◆ **INSTRUCTIONS FOR THE TASK**
Tally up how many lines in the listing below contain the string "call", and give only the total.

◆ **SUPPLIED DATA**
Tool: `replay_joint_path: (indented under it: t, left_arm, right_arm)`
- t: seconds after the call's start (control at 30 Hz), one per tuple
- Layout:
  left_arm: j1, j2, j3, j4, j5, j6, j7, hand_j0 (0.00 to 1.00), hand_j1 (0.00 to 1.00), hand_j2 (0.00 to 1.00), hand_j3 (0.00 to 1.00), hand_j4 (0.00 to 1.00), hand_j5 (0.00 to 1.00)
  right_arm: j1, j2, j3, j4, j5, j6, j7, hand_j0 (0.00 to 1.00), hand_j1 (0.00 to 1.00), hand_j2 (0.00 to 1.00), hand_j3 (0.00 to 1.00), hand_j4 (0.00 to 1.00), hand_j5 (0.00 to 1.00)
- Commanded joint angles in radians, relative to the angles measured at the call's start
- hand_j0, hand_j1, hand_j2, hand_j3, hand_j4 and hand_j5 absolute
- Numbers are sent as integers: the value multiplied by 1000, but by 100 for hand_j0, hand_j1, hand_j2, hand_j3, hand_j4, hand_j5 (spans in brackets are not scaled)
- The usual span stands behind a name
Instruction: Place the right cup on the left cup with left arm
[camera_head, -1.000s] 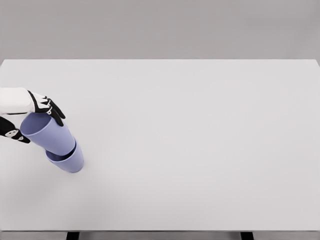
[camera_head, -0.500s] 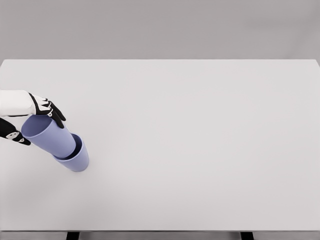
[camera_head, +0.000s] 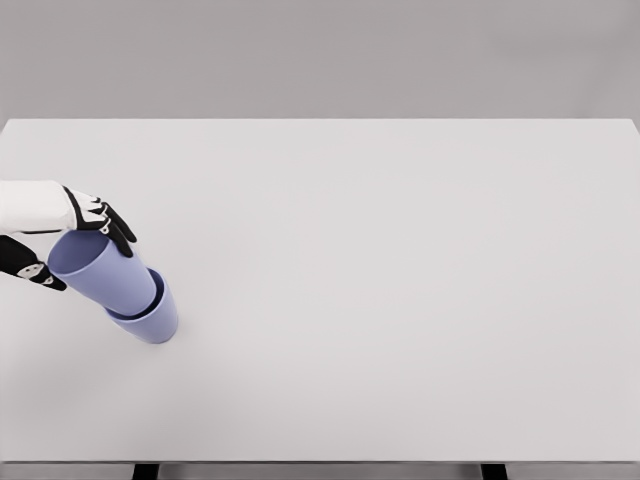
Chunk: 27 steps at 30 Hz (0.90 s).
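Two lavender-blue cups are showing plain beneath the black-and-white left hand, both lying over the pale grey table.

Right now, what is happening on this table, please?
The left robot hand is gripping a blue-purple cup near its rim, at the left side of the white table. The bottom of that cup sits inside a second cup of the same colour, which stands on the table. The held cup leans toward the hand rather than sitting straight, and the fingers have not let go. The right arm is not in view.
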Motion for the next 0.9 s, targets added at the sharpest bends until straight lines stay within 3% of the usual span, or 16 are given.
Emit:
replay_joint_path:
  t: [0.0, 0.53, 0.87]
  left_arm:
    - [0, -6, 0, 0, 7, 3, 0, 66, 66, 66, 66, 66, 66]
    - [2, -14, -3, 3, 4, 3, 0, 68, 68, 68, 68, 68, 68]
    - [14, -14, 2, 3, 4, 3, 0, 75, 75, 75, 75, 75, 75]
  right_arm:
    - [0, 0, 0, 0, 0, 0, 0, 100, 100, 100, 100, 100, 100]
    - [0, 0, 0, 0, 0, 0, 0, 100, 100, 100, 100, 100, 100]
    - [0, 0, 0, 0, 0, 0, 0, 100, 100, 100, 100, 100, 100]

◆ **ANSWER**
2